THE PLAYERS, THE PLAY, AND THE PRODUCTION: There couldn’t be a better time for this play about a Republican President who was surrounded by operatives of questionable moral and ethical standards, who found himself enmeshed in a web of lies trying to cover up scandal, a President facing impeachment, hounded by a special prosecutor determined to reveal all. At the same time, it’s a lesson of the power of television in the hands of a master. Back then it was the master of comedy skits and talk show interviews David Frost. But it invites us to think about a current master of so-called “reality shows” such as “The Apprentice” as well as social media, particularly Twitter. The lesson is the same then and now: “he who controls the medium controls the message.”
Ominous parallels aside, this play is great fun, I would imagine more for the Baby Boomers (born 1946 to 1964) who lived through these turbulent times.
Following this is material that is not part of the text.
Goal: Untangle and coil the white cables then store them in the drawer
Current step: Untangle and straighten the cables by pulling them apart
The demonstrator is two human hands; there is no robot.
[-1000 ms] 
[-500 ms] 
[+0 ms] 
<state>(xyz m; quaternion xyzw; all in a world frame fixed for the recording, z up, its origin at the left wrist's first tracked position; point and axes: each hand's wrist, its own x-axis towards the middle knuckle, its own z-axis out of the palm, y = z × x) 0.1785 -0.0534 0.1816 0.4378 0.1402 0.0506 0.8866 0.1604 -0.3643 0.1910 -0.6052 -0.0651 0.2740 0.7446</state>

But through narration, mostly by the (real life) character Jim Reston, along with good scene-setting dialog, everybody can follow the action. (Clarification note: This Jim Reston, Frost’s advisor on Watergate matters, is the son of James “Scotty” Reston, the N.Y. Times columnist.) Everyone on stage is a real, named historical character, although there are a few ensemble roles (TV make-up artist, Studio Floor Producer).
The A-list cast was greatly aided and abetted by Costume Designer Kari Drozd and Hair & Make-up Designer Susan Drozd. Every actor will tell you that getting into the right costume, wig, and make-up really helps you to get into the character. For this play, the always excellent Drozd sisters have really outdone themselves in re-creating the 1970s. In case you were wondering, though, these are not parodies of famous historical figures, nor are they slavish imitations, but they are so convincingly well done, that one can very willingly suspend disbelief, as you can see in this little trailer.
Buffalo favorite Jack Hunter has been in Los Angeles in TV and film for a number of years, and it’s great to have this three-time Artie Award winning actor back on a local stage. As is true of all professions, there is a certain indefinable gravitas that comes from working over the years in different employment settings, or for actors, on multiple stages, and this cast has shown their mettle in a variety of houses. Having nothing to prove, they were entirely ready to be subsumed by their roles, and even though they played well known historical figures, we in the audience were entirely ready to believe them.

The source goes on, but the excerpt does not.